Alors, il n’eut plus qu’une fraction de seconde pour se dire que de toutes façons, la flotte était vraiment trop froide. C’était fini pour lui.
Est-ce que ça continuait pour les autres?
Il n’eut pas le temps de trouver un début de réponse à cette question. Ça l’aurait pourtant arrangé de savoir. Il se ramollit très vite et se laissa couler lentement. Enfin en paix.
Il ne resta plus de lui qu’une tâche rouge sur l’océan, très vite diluée par le fort du courant…”


Plage

Tout ça ne sonne pas exactement Provence profonde, mais bon, avec un peu d’imagination...

25 juillet 2010

Surveillé, en résidence.

Voilà trois semaines que je suis consigné, assigné, surveillé en résidence dans ce mas magnifique, tout en larges restanques ombrées de cerisiers, d'oliviers, d'amandiers et je n'ai pas pondu UNE ligne…
Ah ça, des bains j’en ai pris et des cocktails, j’en ai descendu, mais des lignes, je n’en ai allongée aucune ou si peu. Enfin, aucune que je puisse décemment montrer à quiconque.
J’aurais dû savoir, j’aurais dû ne pas accepter quand j’ai vu le descriptif de cet ancien mas transformé en hôtel de luxe… Je suis incapable d’écrire avec une piscine à proximité. Trop faible. Je ne sais pas résister. Il n’y a qu’aux pages blanches que je  sache faire. Et puis ces cigales qui n'arrêtent pas, quelle misère! C'est en Norvège qu'il faut faire les résidences, pas ici, pas en Provence.
Trois semaines et pas même un petit début de paragraphe acceptable à mes yeux. Je ne montre rien à personne. Je travaille, dis-je… Dans deux jours nous avons une lecture commune, il faudra bien leur donner quelques phrases à entendre si je ne veux pas être ridicule. Il y a là, la crème de la nouvelle littérature régionale. Ils ont eu l’idée de regrouper ce qui compte de petits talents dans une villa du coin pour un mois tout entier, celui de Juillet. Nous sommes une petite huitaine, trois garçons cinq filles et ils ne se sont pas moqués de nous. L’endroit est un vrai petit paradis. A flanc de colline avec vue sur les deux villages les plus huppés du coin, une piscine grande comme un océan, des chambres au confort douillet (non pas le judoka, l’autre…) Une cuisine à faire la sieste et du personnel agréable comme une brise de terre. Une liberté totale dans la journée, très peu de rendez vous de presse pendant le séjour et des collègues avec qui on partirait volontiers en vacances. Malheureusement, je ne peux rien vous dire des soirées passées jusqu’ici, une clause dans le contrat me l’interdit…
« Pêche à la ligne »
C’est ainsi qu’ils ont appelé l’opération.
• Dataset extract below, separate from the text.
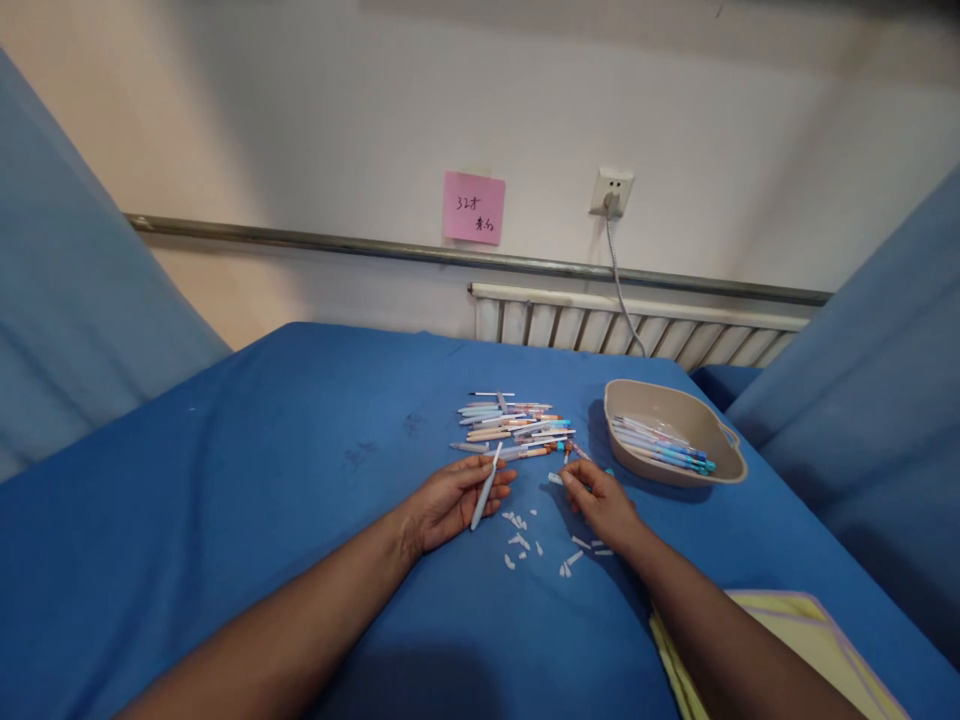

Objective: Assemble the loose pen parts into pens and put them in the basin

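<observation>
My left hand (454, 500) is palm up, holding a pale grey-blue pen barrel (484, 500) with a thin white end pointing up. To the right, my right hand (600, 498) pinches a small whitish piece (555, 479) with a bluish tint, its exact kind too small to tell. Beyond both hands lies a loose pile of pens and pen parts (510, 425) in white, orange and light blue. On the cloth between and below the hands are several small white bits (519, 541) and short white sticks (576, 557).
A beige basket (667, 395) with several blue and white pens (660, 445) stands at the right. A yellow cloth (787, 640) lies under my right forearm's side. Blue cloth (300, 430) covers the table. Behind are a radiator (555, 320), a rail and a plugged-in cable (615, 255).
</observation>
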A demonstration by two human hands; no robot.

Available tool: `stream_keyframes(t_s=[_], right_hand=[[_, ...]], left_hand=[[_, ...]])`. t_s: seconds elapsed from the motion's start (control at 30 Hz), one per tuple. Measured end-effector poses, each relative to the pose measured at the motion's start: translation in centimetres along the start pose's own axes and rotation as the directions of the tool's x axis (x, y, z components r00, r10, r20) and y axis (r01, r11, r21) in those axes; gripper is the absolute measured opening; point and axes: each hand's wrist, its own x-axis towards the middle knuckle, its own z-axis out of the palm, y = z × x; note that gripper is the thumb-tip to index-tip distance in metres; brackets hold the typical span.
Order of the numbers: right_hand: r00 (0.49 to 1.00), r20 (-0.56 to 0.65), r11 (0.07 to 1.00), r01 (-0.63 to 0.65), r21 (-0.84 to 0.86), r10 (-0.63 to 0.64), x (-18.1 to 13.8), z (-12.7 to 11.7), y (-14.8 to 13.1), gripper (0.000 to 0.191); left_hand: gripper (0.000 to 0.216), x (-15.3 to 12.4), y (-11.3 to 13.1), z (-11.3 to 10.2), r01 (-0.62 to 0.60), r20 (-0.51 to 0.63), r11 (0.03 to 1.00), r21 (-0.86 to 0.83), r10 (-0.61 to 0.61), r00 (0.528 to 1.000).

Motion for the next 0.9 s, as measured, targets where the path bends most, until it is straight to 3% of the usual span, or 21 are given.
stream_keyframes(t_s=[0.27, 0.63, 0.9], right_hand=[[0.994, -0.044, 0.984, -0.093, 0.152, 0.101, 0.23, 0.07, -0.33, 0.039], [0.986, -0.043, 0.963, -0.145, 0.226, 0.158, 0.82, 0.22, -0.04, 0.035], [0.988, -0.007, 0.900, -0.138, 0.414, 0.155, 0.88, 0.38, -0.19, 0.040]], left_hand=[[0.019, -0.02, 0.00, -0.17, 0.010, -0.009, 1.000, 0.001, -0.010, 1.000], [0.022, -0.40, -0.06, -0.59, -0.036, -0.025, 0.999, 0.039, 0.037, 0.999], [0.025, -0.57, -0.54, -0.69, -0.101, -0.012, 0.990, 0.097, 0.103, 0.995]])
Une idée de génie d’une conseillère à la culture qui nous avait à la bonne, propriétaire d'un mas, pas loin. Depuis qu’il a été nommé, le nouveau Ministre de la Culture ne sait plus où donner de la tête pour se faire bien voir des intellectuels que son Président préféré aurait un tant soit peu chagrinés. Du moins c'est ce qui se murmure, moi, je suis comme une femme de ministre du budget, je ne fais pas de politique... Il s’empare de toutes les idées qui passent même les plus douteuses. Mais il y a des wagons dans lesquels il vaut mieux être. Même si on peut penser que c’est une formidable pub pour le complexe hôtelier qui vient à peine d’être inauguré. Des tas d’articles de presse, locale et régionale au début de l’affaire et ponctuellement, une ou deux émissions de radio et télé dans le milieu du séjour… Le fait que le frère du ministre de la culture soit le PDG de la chaîne n’a rien à voir dans le choix de cet hôtel. Enfin, c’est ce qu’on m’a dit.
Et si je ne pondais rien ? Pas un mot ? Comme un acte ultime de résistance ? Comme une rébellion ? Comme un acte?
Qu’en penserait-on à Paris ? Voilà que je suis atteint, moi aussi ! On s’en foutrait à mort à Paris, il est là, le vrai. La triste et terrible vérité c’est que le monde s’en fout. Et puis je pas très envie de griller le filon, quand même, je ne suis pas absolument dingue!
Bon, je vais juste attraper le manuscrit du roman, "Aux bouts de l'Île" que je traîne depuis dix ans dans tous mes sacs et dont personne ne veut, allez savoir pourquoi… et je  m'en vais  recopier le premier paragraphe. Pour une première lecture, ça fera la rue Michel et m’assurera une semaine de répits. Pour la suite, il suffira de l'assaisonner avec un peu de thym, de lavande, d'huile d'olive, un poil d'accents, trois ou quatre roulements de mistral et ça collera bien à quelque chose d'ici...
Allez roule :

« La voiture s’engagea sur la place de la Concorde déserte. Elle venait droit de la rue de Rivoli.
La nuit faisait son boulot de nuit depuis plusieurs heures, déjà. L’immense espace désert n’était que rarement éclairé par les traces rouges et fugitives de taxis fatigués. La berline noire s’échoua en bordure de la place, du côté du fleuve auprès du Pont de la Concorde.
Ça tombait bien qu’il soit là celui-là, puisque c’est pour lui que les quatre types dans l’anglaise, perdaient leur nuit.
Ce soir, c’était celui de la Concorde, celui d’avant celui d’Austerlitz. Pas l’étage des voitures, celui des métros… Depuis qu’ils avaient débuté, ils les avaient presque tous presque parcouru au moins deux ou trois fois. Ils commençaient à en connaître chaque centimètre carré, chaque piège, chaque appui possible, chaque risque. Ils en étaient à ne plus les redouter. Il n’y avait plus qu’une chose qu’ils craignaient par-dessus tout, c’était la pluie. Elle rendait les choses encore plus difficiles, encore plus dangereuses, encore plus folles. Heureusement, bien que le ciel menace, les gouttes s’étaient tenues tranquilles ces derniers jours et si l’air était humide, le pont et ses à-bords, eux étaient secs. Les portières de la voiture en s’ouvrant lâchèrent un nuage bleu de fumée de blondes qui s’évapora dans le gris dense de la nuit... »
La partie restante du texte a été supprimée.